[INFORMATION PROVIDED Boundary: Start]

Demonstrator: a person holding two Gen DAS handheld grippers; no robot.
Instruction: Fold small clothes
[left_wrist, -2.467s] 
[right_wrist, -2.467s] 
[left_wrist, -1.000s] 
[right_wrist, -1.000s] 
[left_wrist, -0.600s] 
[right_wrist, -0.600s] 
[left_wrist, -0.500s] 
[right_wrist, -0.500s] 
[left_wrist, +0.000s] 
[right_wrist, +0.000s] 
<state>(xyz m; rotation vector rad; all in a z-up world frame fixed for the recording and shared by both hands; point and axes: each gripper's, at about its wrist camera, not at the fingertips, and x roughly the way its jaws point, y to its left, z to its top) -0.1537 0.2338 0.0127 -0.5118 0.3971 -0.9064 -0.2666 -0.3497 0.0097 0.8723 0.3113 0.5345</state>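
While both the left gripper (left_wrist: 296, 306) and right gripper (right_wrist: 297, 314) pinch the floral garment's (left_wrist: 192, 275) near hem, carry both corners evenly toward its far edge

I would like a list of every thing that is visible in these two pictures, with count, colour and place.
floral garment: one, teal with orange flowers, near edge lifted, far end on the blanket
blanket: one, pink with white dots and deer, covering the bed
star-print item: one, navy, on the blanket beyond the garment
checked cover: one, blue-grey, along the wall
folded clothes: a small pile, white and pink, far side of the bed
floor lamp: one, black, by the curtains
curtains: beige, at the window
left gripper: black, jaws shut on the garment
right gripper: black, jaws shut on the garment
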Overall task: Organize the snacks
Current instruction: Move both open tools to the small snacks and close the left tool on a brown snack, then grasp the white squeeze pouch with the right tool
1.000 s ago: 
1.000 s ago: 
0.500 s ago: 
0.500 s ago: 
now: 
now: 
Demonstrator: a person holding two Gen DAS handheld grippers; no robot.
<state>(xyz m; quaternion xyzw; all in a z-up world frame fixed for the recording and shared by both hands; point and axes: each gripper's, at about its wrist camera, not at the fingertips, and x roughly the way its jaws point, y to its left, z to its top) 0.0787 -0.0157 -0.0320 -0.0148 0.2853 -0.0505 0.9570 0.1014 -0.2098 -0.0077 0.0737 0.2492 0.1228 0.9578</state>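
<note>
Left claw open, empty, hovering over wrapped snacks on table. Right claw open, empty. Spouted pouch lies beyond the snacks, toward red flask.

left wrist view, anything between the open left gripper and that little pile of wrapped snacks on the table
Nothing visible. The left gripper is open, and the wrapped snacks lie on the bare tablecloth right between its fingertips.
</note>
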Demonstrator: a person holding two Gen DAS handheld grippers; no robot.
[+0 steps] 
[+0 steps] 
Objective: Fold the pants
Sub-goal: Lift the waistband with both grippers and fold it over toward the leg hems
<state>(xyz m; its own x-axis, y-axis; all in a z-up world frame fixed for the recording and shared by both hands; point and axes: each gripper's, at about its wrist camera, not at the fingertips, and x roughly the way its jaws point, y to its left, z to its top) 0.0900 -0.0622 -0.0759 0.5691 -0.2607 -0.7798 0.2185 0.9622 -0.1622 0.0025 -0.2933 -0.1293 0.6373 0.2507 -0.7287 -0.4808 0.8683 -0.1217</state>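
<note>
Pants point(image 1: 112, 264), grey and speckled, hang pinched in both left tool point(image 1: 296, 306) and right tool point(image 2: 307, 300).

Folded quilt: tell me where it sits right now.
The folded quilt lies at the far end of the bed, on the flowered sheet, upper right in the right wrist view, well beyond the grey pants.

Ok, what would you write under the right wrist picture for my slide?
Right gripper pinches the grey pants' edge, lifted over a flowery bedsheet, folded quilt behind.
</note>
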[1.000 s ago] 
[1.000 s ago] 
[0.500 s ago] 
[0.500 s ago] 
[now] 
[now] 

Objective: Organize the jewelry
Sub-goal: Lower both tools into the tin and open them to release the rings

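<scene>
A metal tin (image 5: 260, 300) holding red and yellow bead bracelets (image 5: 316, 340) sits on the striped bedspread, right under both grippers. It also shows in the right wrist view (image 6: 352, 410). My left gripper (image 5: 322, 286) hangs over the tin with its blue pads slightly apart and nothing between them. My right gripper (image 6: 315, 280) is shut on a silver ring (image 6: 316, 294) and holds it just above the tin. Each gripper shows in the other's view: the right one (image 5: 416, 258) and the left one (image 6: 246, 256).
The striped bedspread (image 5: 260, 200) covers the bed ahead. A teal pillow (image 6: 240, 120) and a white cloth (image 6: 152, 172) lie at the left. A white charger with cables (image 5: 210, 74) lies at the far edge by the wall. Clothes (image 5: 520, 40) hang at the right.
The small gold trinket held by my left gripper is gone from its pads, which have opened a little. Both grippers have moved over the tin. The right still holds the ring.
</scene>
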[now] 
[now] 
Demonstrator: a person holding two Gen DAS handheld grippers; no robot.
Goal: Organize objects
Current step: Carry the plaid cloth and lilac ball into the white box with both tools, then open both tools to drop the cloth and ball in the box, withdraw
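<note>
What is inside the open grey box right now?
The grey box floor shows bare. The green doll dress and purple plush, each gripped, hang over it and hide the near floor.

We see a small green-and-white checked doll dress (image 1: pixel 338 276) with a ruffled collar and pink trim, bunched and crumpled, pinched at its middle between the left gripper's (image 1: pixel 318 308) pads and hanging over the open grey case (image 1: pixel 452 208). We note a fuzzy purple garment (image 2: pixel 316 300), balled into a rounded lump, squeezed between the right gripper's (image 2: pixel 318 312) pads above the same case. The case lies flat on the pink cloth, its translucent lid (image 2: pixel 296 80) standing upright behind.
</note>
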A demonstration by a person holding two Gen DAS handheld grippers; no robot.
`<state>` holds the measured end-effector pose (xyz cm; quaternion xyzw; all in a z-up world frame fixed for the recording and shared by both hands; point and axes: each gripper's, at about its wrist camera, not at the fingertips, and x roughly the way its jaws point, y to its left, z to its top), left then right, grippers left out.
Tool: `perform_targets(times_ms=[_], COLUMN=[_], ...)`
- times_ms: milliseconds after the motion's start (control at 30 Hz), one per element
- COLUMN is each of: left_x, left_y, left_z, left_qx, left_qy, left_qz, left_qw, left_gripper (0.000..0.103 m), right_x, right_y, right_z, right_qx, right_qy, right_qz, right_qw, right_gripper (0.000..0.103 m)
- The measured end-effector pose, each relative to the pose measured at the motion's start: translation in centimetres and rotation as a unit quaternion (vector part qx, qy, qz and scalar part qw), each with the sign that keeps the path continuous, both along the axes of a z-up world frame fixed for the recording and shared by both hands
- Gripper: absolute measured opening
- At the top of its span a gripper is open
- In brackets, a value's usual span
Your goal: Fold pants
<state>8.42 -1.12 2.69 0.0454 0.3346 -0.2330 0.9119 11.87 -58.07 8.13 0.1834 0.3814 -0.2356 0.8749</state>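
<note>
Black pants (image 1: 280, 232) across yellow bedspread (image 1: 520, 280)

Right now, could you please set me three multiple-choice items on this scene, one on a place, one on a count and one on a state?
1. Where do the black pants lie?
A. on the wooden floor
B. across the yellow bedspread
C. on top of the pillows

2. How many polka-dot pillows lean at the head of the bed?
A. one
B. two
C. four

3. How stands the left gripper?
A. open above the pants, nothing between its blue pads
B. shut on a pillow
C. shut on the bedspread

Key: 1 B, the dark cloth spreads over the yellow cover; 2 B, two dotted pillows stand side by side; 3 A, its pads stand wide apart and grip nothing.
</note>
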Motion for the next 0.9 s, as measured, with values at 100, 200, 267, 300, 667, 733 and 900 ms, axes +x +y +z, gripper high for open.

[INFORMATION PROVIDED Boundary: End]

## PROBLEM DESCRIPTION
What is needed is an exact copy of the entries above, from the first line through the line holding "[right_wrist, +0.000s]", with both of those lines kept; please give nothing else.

## RESULT OF THE EXERCISE
Demonstrator: a person holding two Gen DAS handheld grippers; no robot.
Instruction: Fold small clothes
[left_wrist, -2.467s] 
[right_wrist, -2.467s] 
[left_wrist, -1.000s] 
[right_wrist, -1.000s] 
[left_wrist, -0.600s] 
[right_wrist, -0.600s] 
[left_wrist, -0.500s] 
[right_wrist, -0.500s] 
[left_wrist, +0.000s] 
[right_wrist, +0.000s] 

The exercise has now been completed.